After less than a year, Stolzenbach’s father, John H. Stolzenbach, bought out the other partner and the firm became known as Stolzenbach and Co.’s Diamond Bakery. Another Stolzenbach brother, Martin, joined Charles Stolzenbach in running the business, which produced ice cream as well as baked goods.
An early history of the bakery noted the business “rapidly increased” and that the Stolzenbachs “give close personal supervision to the details of the business.” The Lima Daily Times reported June 5, 1890, that Charles Stolzenbach, while “working about an ice cream freezer” caught a finger in the machine. “With rare pluck he pulled the finger off, and thereby saved his hand.”
“Employment is given from 15 to 20 competent assistants,” according to the company history, “and use is made of four delivery wagons; the business by no means being confined to the city proper, but extending throughout the section.”
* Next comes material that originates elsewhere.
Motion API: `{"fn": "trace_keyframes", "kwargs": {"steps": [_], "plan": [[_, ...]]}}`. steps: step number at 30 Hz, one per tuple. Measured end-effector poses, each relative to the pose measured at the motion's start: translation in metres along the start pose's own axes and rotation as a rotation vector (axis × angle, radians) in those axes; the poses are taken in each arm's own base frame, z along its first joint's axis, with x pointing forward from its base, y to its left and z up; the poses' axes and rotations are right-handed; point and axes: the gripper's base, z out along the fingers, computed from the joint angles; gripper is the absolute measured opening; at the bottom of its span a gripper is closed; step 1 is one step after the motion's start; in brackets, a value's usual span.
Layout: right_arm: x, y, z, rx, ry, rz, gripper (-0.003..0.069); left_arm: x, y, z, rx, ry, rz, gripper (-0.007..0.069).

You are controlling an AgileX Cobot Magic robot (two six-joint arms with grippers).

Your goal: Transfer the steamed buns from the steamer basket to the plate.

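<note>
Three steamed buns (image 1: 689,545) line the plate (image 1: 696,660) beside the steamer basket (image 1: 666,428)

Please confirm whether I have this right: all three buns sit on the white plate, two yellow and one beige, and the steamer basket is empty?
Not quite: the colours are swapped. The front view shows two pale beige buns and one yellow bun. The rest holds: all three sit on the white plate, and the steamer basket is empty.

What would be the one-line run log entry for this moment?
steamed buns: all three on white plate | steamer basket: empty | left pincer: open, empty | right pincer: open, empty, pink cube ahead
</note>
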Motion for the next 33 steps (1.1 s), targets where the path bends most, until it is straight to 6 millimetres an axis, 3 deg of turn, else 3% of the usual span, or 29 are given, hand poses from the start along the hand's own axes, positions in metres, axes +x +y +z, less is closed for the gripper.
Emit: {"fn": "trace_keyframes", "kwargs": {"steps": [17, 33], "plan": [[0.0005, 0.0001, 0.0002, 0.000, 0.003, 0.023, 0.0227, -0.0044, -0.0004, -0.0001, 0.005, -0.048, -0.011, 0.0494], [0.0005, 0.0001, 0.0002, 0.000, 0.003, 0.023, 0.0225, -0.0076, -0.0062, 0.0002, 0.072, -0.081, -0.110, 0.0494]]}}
Although down a digit, Stolzenbach’s business was looking up. On March 31, 1892, the Daily Times noted that “Stolzenbach & Co. on Saturday shipped to outside points between 1,600 and 1,700 loaves of bread and over 1,800 cakes.” One of those cakes likely was on the table that year when Stolzenbach married Magdalen Hickey, of Putnam County.
On Sept. 29, 1892, the Lima Republican Gazette noted that work had started on a new Stolzenbach bakery building. “It is located in the southeast corner of the alleys which intersect in the rear of their store and when completed will be one of the finest bake shops in the country. … The basement will be devoted to the manufacture of ice cream, the first floor to bread and the upper floor to small goods.” The bakery’s original building at 220 N. Main St. would continue as a retail store for Stolzenbach until 1917.
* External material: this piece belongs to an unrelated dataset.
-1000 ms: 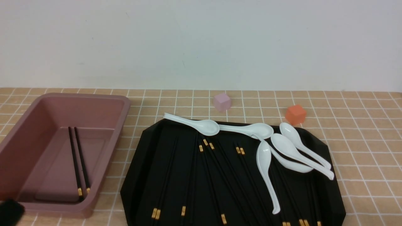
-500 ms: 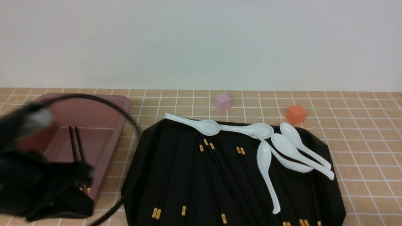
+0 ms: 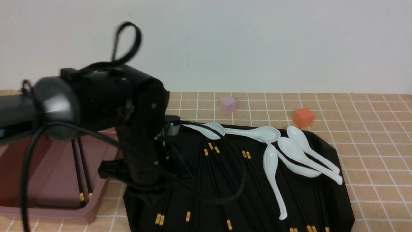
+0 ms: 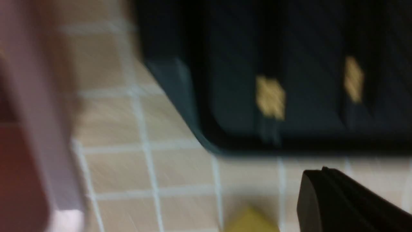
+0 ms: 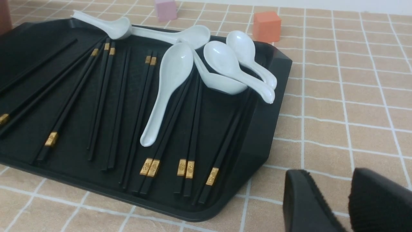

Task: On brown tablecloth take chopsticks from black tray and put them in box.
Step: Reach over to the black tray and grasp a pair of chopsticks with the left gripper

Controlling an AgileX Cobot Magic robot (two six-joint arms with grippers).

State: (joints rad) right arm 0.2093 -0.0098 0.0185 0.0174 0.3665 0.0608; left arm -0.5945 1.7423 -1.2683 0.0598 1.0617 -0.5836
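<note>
Hovering the left end effector over the black tray corner nearest the box, setting up a pick of chopsticks lying there, its grip impossible to tell, resting the right end effector released above the table, needing next a descent astride one pair

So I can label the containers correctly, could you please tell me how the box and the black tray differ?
The box is deep and dusty pink; the black tray is shallow and glossy black. The box holds two chopsticks; the black tray holds many more, plus white spoons. Both sit on the brown tablecloth.
</note>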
Newspaper ads of the time show the range of Stolzenbach’s products. An ad in the Lima Times-Democrat claimed that “for anything on Earth good to eat, go to Stolzenbach,” while an October 1902 ad in the same paper announced that “crowned heads never ate better fruit cake than Stolzenbach now has.”
In 1904, the bakery was incorporated as Stolzenbach Baking Co. Two years later John H. Stolzenbach died. “He engaged in the baking and confectionary business as a partner with his sons, and has continued as a stockholder in the Stolzenbach Baking Co., which has grown to be a large and well-known institution in this city,” the Lima Daily News wrote in March 1906.
With the bakery on firm footing, Charles Stolzenbach began directing his energy in different directions “For a number of years under both Republican and Democratic administrations, he has been a member of the city board of health,” the 1906 history noted. “He is always prominent in any public-spirited movements, gives largely to charity, and fulfills every duty incumbent on a conscientious, broad-minded man and citizen.”
Stolzenbach’s tenure on the board of health continued under both Republicans and Democrats before almost coming to an end in 1913 under Lima’s only Socialist mayor. Corbin Shook, who rode a wave of Socialist popularity into office in 1911, sought to replace Stolzenbach during a spat with the chief city health officer, with whom Stolzenbach was allied. However, a compromise was forged in June 1913 and Stolzenbach served on the health board until his death nearly two decades later.
Stolzenbach also was a member of the city school board and one of the founders of Allen County Savings and Loan, which, in 1913, erected “Lima’s latest skyscraper” on the northwest corner of Market and Elizabeth streets. He was a director of the Lima Telephone and Telegraph Co. and, for several years, treasurer of the National Roofing Tile Co.
In 1914, when Stolzenbach was mentioned as one of the promoters of a new baseball park and team, he found himself denying rumors he would run the club. “I’m running a bakery — a big bakery — not a ball team,” he told the Daily News. “All I’ve done is agreed to take 20 feet of fence, but I’m going to continue to be a baker, not a baseball manager.”